うはwwwwwwwwレーザー出たwwwwwwww虚空もびっくりwwwww
チュィィィィィンンンン的な轟音をたてて、俺のネギの先端から圧縮圧縮!!された緑のレーザーが射出される。
そしてその緑のレーザーは、後ろで倒れているブラックを巻き込むことなく黒フードの奴の左胸だけを的確に貫いた。
黒フードの奴は声をたてることもなくその場に崩れ落ちた。
「やってしまった……」
ただのニートだった、俺が人を殺した……。うはwwwww翠星石ktkrwwwwwwとか言ってたこの俺が、政府公認の殺しを……。
わかってた事だが、いざとなると……。
「……ニート」
楓ちゃんが不安そうな声を出しながら、後ろから俺に抱きついて来た。俺の服を掴む楓ちゃんの華奢な腕が震えていた。
……無理もないか。普段は強がってるけど、所詮まだ19歳の女の子だからな。
うはwwwwwwおっぱい当たっとるwwwwwwww
「ミドレンジャイ生きてる!?」
後ろから、慌てた零たんの声が聞こえてきた。
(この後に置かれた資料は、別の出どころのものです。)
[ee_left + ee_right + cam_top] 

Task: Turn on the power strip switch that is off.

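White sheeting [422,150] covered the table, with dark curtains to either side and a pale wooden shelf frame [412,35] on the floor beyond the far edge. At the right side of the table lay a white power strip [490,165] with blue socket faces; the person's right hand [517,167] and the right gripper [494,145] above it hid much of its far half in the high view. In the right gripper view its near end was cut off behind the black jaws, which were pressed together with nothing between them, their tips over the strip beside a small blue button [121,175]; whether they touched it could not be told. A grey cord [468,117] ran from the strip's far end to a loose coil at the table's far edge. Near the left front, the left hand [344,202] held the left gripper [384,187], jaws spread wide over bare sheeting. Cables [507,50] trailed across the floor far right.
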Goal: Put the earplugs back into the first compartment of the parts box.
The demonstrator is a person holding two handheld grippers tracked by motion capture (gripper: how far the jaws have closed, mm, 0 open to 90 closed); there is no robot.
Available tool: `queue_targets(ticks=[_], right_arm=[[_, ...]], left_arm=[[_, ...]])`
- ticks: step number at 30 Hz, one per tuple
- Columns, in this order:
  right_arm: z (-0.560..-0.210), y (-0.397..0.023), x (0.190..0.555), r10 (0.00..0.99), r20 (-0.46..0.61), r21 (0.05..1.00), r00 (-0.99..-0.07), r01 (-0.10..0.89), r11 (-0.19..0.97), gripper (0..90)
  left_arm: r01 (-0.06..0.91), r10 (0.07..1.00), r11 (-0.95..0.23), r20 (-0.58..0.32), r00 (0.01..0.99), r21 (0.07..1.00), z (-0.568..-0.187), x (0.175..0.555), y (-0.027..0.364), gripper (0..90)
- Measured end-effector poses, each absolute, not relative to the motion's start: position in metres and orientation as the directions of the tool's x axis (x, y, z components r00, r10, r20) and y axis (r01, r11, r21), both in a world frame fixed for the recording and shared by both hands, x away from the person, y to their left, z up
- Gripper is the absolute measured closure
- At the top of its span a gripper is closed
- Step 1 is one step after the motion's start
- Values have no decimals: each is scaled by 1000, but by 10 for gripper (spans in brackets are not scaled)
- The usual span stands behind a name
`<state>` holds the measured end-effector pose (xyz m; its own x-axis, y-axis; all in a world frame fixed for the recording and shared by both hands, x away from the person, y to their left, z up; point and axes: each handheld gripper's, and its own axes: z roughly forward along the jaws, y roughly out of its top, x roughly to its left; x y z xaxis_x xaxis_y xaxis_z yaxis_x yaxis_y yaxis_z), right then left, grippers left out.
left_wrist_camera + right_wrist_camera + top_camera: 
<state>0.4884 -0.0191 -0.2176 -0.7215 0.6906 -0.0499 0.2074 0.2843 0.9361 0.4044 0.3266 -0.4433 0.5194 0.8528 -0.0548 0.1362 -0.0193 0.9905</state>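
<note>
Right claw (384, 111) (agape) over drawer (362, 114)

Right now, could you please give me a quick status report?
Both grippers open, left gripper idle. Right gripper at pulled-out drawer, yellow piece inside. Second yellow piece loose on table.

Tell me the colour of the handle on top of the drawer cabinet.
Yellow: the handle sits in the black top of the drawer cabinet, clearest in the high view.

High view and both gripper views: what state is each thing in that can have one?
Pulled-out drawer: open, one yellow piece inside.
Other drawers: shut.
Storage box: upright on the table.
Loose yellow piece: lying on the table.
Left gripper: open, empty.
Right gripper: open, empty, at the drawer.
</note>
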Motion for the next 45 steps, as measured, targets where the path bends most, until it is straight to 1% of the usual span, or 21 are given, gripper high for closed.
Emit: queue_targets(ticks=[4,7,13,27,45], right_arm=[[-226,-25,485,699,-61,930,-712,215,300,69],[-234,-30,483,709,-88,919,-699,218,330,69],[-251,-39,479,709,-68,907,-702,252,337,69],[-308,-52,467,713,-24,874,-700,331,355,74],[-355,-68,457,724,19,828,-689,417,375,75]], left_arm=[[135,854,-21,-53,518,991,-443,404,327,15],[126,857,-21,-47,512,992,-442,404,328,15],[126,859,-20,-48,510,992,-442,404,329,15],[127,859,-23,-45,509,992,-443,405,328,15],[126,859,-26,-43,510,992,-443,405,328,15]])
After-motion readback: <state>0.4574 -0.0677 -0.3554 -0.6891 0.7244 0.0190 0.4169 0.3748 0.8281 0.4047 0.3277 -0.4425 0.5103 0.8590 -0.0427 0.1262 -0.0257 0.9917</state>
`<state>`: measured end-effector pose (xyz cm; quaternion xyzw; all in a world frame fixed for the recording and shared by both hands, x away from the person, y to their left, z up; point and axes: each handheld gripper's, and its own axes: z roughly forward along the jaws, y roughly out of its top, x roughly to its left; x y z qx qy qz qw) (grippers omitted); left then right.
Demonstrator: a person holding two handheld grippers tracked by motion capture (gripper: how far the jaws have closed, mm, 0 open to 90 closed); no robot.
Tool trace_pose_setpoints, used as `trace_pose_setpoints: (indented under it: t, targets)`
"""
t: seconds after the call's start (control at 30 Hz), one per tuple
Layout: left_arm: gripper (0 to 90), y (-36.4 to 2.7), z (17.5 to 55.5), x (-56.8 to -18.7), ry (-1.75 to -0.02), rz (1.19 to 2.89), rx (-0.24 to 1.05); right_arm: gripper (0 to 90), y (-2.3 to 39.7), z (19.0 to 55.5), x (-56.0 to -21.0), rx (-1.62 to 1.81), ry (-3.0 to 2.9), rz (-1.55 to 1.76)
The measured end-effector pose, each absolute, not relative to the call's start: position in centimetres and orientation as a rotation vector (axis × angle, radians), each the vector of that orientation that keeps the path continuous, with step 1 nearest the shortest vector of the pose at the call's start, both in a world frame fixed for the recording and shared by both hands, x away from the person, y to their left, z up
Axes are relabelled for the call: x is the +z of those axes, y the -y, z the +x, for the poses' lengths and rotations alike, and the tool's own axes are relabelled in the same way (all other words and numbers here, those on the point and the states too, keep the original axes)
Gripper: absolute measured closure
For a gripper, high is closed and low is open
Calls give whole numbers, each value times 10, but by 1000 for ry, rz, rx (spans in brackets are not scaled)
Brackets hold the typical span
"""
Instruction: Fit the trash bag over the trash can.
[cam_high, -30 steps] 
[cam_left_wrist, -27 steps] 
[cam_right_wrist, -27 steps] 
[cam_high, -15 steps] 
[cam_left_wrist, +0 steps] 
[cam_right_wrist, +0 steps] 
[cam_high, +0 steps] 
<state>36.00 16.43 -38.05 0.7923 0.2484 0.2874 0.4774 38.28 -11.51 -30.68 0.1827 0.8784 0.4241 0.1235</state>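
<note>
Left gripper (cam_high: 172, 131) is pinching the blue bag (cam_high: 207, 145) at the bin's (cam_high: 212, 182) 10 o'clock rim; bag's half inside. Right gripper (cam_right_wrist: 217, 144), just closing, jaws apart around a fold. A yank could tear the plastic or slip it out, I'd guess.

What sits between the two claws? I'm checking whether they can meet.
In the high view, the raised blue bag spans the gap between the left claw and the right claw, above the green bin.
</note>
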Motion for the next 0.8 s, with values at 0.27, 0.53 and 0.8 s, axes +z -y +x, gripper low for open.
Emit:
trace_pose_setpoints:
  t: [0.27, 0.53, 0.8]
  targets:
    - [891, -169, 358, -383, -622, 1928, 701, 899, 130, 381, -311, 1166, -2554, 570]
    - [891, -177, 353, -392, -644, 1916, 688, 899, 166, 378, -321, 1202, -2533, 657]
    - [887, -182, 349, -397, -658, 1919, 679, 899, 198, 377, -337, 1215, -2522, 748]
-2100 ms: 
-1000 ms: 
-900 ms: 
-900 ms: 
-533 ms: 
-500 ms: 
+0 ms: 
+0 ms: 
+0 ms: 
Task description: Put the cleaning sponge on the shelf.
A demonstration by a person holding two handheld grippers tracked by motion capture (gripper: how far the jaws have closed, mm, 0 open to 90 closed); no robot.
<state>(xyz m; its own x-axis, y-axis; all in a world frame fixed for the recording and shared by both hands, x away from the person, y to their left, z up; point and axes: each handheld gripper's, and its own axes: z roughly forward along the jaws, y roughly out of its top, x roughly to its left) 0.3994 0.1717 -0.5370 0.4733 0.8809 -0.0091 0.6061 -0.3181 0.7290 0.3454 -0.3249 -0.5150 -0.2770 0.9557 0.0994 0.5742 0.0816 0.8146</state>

振り返ると零たんと影の薄いおっさんがいた。どうやらミッションは完了したようだ。
「そちらの状況報告を」
零たんは俺たちの安全を確認するといつもの凜とした態度に戻った。
「負傷者二名、内一名はまだ意識は戻らないものの命に別状はなし。なお反乱分子一名を殺害……」
俺はそう言って、黒フードの奴の死体を指差した。
(゜-゜)あれ?
……
(・∀・)死体ナッシング~!!
「嘘だぁッ!!」
確かに心臓を貫いたはず……。黒フードの奴の倒れていた場所には不気味に血痕だけが残っていた。
「? まぁ、いいわ。詳しい話は基地で聞くわ。この場所には10分後に軍隊が突入してくるから出るわよ」
零たんは動揺する俺をよそに、冷静な対応で俺達に背を向けて歩いて行った。
一体何者だったんだ?
なんだか胸に一抹の不安を抱えながらも、俺の初めてのミッションはこうして幕を閉じた。
後にあの黒フードの奴が、シーモアや追跡者、名越校長先生ばりにしつこいやつだというのを知るのはまだずっと後のことだった。